On first glance, it seems that Punch-Out!! doesn't have much in its locker. It's got an Exhibition mode, a Head-To-Head two-player mode and a Career mode where, like in the previous games in the series, you fight your way through three circuits (Minor, Major and World) in order to become the champ in each one.

Punch-Out!! is faithful to the original game, to the point that some opponents can be defeated using the same tactics as before. When we made King Hippo expose his weak stomach so we could punch away at it, or realised that with the right timing we could once again hit Bald Bull and knock him down as he charged towards us, we couldn't help but think that this was little more than a re-imagining of the original NES game, something that newer gamers would love but older ones (or those who took our advice and have already played through the original games on Virtual Console) would feel short changed by.

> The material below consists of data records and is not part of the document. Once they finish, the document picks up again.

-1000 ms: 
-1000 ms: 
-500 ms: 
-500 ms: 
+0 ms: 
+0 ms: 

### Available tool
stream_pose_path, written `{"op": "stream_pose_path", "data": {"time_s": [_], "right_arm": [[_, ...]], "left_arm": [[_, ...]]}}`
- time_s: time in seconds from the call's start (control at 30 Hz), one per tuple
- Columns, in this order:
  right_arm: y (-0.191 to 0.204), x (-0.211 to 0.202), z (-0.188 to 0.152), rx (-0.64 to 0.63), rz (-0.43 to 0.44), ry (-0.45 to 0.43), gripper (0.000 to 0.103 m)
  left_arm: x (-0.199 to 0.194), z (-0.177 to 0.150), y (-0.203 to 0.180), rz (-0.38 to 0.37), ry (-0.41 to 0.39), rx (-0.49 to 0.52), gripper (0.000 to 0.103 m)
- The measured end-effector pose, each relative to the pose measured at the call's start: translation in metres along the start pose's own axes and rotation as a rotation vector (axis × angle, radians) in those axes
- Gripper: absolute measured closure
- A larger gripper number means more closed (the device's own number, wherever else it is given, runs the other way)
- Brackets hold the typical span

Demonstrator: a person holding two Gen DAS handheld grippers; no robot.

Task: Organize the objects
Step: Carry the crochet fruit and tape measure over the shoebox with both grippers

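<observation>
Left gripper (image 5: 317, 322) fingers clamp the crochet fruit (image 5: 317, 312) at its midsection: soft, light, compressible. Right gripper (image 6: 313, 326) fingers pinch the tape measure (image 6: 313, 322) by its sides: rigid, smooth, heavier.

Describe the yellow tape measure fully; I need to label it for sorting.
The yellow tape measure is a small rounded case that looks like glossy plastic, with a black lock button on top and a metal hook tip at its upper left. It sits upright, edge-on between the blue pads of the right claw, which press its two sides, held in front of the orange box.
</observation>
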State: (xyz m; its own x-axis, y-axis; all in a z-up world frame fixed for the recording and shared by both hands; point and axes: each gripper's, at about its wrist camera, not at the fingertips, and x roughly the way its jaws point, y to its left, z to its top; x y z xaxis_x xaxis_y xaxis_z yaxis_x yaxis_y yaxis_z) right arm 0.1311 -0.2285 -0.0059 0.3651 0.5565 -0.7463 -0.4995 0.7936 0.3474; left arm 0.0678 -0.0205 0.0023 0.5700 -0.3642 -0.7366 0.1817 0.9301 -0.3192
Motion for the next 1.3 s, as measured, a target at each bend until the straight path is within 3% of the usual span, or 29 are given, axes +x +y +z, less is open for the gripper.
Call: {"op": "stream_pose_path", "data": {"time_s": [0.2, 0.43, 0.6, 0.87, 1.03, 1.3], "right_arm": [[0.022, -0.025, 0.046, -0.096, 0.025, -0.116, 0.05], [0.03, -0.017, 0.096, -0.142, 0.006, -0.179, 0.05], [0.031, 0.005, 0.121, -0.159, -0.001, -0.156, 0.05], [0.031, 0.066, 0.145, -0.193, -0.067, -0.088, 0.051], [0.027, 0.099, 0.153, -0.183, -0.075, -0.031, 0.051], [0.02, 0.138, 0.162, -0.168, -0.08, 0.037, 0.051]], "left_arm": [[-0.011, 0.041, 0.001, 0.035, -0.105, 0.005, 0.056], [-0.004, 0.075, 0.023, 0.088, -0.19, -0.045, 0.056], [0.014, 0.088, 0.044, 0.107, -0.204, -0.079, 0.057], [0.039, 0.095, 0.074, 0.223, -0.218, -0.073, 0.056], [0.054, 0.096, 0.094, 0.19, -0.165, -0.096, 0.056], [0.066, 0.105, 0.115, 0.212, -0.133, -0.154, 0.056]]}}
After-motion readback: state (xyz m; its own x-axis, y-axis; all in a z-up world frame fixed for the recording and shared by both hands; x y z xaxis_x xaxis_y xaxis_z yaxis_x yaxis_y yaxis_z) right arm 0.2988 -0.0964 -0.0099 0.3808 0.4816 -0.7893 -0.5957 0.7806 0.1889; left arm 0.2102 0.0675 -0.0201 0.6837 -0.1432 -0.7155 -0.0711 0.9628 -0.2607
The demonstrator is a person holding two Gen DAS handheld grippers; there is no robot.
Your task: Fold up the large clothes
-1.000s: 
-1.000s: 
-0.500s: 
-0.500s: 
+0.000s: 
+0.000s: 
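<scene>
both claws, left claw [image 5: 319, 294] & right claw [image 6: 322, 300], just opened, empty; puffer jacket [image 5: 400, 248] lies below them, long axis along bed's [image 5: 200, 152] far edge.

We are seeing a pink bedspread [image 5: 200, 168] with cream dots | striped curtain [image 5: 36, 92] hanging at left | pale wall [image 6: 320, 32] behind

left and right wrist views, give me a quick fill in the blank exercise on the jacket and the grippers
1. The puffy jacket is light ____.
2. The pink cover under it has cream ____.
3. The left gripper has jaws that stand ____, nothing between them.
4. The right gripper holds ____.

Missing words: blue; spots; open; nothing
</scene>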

In fact, it seemed to us that anyone who'd played the SNES and NES games would have no problem breezing through the 13 opponents here, all of whom (with the exception of one newcomer, Disco Kid) featured in previous instalments of the series. And as we got to the thirteenth and final opponent after only an hour and a half, we feared this would be the case.

We were worried. Sure, anyone who hasn't played Punch-Out!! on the NES or its SNES sequel would indeed take a lot longer than a couple of hours to play through the game, and they'd probably get a lot more enjoyment learning how to defeat each opponent. But nobody's been looking forward to this game more than Punch-Out!!'s long-time fans, and as we finally disposed of our 13th foe, we couldn't help but feel let down by how easy it all was. We had this review all planned out in our head: "great for newcomers but far, far too easy for Punch-Out!! fans. 70%." And that's when things got interesting.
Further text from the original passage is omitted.